In the 21st century, where scientists are as likely to engineer microbes as locomotives, “Deadman” is a kill switch created by MIT biologists to prevent engineered microbes from running out of control in the wild. Deadman and another microbial kill switch called Passcode are the newest of the increasingly sophisticated ways biologists hope to control microbes they’re building to cure diseases or clean up oil and toxic spills. Without those controls, the bugs will never leave the lab. “The biggest enemy we have is uncertainty,” says Karmella Haynes, a synthetic biologist at Arizona State University. “We don’t have a practical way to prove tomorrow that GMOs are absolutely dangerous or absolutely safe. The appropriate response to uncertainty is, let’s arm ourselves with an engineering solution.”
The simplest kill switches simply deleted a gene that made some molecule critical to the life of the organism. Without scientists feeding that molecule to the microbe, it died. The risk was that microbes in the wild might find an unexpected source for it.
But earlier this year, scientists at Harvard and Yale described kill switches that force the engineered microbe to rely on lab-made molecules that do not exist in nature. “This year could be characterized as the year of the kill switch,” says James Collins, an MIT synthetic biologist who led the most recent study, published in Nature Chemical Biology.
Collins and his colleagues designed Deadman so that any microbe with it would need a small molecule—a drug, if you will—to repress a genetic circuit for suicide. No small molecule, and the bug goes kaput. Passcode, though, is even cooler. The microbe relies on some combination of three small molecules. It might need, for example, molecules A and B, but the complete absence of C. And you can change the combination. Hence: Passcode.
“That will allow you to really scale up the different combinations for small molecules—or cocktails, if you will,” says Farren Isaacs, a molecular biologist at Yale who was not involved in the research. The fact that Passcode is easily changed will make companies happy for another reason: Keeping engineered microbes secret is hard. Anyone who gets ahold of your proprietary microbe could sequence its genome and copy it. With Passcode, the real secret sauce is the cocktail of small molecules that keep your microbe alive.
In addition to his job at MIT, Collins is a cofounder and scientific advisor to Synlogic, a Cambridge-based company that wants to engineer microbes that can attack pathogens such as cholera. But you don’t want the engineered microbes to stick around forever in the body, and you especially don’t want them to stick around if the patient has an unexpected bad reaction. Collins’ kill switch technology seems to fix all that.

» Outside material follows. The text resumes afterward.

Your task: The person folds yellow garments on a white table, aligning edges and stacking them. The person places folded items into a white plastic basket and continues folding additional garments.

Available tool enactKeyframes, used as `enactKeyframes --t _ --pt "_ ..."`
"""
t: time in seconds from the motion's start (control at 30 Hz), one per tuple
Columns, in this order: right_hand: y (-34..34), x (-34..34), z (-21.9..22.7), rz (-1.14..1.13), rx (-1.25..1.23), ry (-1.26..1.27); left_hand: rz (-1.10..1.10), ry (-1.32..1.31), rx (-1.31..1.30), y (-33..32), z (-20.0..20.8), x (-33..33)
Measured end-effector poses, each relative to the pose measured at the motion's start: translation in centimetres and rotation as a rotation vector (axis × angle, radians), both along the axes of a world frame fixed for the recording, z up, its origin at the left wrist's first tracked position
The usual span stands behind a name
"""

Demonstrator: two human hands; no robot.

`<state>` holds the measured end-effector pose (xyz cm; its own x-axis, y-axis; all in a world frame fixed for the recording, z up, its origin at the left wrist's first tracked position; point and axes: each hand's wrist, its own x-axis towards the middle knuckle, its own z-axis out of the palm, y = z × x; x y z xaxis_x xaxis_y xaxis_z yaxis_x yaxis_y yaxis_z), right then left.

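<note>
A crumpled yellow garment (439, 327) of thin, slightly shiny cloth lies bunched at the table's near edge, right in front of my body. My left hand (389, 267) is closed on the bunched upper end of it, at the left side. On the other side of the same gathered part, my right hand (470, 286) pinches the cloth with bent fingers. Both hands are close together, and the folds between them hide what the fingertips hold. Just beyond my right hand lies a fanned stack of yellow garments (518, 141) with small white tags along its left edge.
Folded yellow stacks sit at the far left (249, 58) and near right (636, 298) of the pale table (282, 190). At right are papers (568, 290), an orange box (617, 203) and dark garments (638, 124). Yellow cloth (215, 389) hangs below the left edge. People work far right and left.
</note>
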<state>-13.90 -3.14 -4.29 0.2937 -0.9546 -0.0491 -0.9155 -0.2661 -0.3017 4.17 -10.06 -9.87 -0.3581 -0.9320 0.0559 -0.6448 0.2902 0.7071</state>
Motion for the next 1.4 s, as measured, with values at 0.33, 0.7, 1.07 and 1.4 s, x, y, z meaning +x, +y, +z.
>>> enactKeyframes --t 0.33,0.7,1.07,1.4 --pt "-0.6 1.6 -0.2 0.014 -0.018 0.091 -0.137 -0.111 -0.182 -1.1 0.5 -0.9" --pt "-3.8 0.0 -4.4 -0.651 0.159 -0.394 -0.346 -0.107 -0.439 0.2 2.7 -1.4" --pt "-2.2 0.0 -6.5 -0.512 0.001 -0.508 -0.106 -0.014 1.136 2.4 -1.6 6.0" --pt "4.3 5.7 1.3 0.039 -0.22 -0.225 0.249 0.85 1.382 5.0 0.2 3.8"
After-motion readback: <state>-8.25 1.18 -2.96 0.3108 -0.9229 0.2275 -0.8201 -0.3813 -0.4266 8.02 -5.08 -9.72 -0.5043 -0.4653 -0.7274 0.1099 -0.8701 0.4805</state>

So far, Collins’ paper shows only that Passcode works in E. coli, but based on past experiments, it’s likely to work in other common bacteria as well. A potential roadblock, though, is that bacteria are wily: After four days, subsequent generations became adapted to escape the Deadman and Passcode kill switches. Collins says that a commercial kill switch would probably combine several different strategies and toxins for extra layers of security.
As paradoxical as it might sound, synthetic biology companies have good reason to want to kill their products under the right circumstances: protect the public from possible dangers and protect it from competitors. That’s two for the price of one technology, even better than the dead man’s switch of trains.